To access this trial on and off campus, go to Digital Sanborn Maps.

Note:  You may be asked to click on a link to authenticate twice.

Trial ends May 8, 2015.

We welcome your input as to whether or not we acquire this resource. To leave feedback, please fill out this short survey.

Digital Sanborn® Maps (1867-1970) delivers detailed property and land-use records that depict the grid of everyday life in more than 12,000 U.S. towns and cities across a century of change.

Sanborn® fire insurance maps are the most frequently consulted maps in libraries.

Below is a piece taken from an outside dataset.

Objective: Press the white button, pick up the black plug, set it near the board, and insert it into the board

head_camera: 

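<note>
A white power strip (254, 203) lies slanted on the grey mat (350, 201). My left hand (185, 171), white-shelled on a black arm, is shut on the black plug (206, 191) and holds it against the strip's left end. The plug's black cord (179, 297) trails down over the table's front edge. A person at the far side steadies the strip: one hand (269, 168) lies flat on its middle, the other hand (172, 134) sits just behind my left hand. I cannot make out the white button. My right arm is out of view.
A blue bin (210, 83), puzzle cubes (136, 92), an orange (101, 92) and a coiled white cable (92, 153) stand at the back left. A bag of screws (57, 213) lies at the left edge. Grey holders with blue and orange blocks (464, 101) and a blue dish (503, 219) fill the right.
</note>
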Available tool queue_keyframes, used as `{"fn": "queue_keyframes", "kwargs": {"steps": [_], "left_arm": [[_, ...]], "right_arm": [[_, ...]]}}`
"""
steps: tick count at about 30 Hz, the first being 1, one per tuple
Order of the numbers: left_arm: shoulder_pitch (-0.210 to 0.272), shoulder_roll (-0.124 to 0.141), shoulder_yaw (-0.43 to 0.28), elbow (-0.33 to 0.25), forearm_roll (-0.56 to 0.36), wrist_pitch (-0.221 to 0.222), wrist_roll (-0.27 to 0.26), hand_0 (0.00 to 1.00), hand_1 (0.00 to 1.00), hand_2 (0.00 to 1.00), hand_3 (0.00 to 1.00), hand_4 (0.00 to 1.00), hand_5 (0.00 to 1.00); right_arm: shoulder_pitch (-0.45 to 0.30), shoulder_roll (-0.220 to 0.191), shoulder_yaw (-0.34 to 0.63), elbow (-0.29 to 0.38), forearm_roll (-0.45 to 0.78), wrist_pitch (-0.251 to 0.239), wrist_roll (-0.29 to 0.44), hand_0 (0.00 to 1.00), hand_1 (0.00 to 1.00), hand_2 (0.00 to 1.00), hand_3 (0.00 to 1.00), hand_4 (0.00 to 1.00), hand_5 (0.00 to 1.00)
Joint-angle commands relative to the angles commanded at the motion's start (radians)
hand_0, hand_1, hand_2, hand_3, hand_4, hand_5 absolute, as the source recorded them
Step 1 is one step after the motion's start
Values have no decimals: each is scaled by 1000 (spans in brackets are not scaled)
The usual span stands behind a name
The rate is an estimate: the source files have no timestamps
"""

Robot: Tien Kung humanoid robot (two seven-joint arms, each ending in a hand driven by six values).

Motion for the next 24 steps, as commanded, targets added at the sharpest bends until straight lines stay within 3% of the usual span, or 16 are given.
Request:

Founded in 1867 by D. A. Sanborn, the Sanborn Map Company was the primary American publisher of fire insurance maps for nearly 100 years, repeatedly mapping towns and cities as they changed.

The maps provide a wealth of information, such as building outline, size and shape, windows and doors, street and sidewalk widths, boundaries, and property numbers. Plans often include details on construction materials and building use; and also depict pipelines, railroads, wells, water mains, dumps, and other features likely to affect the property’s vulnerability to earthquake, fire, and flood.

Combined with other sources such as city directories, photographs, small-scale maps, census records, genealogies, and statistical data, the Sanborn maps provide an unparalleled picture of life in American towns and cities.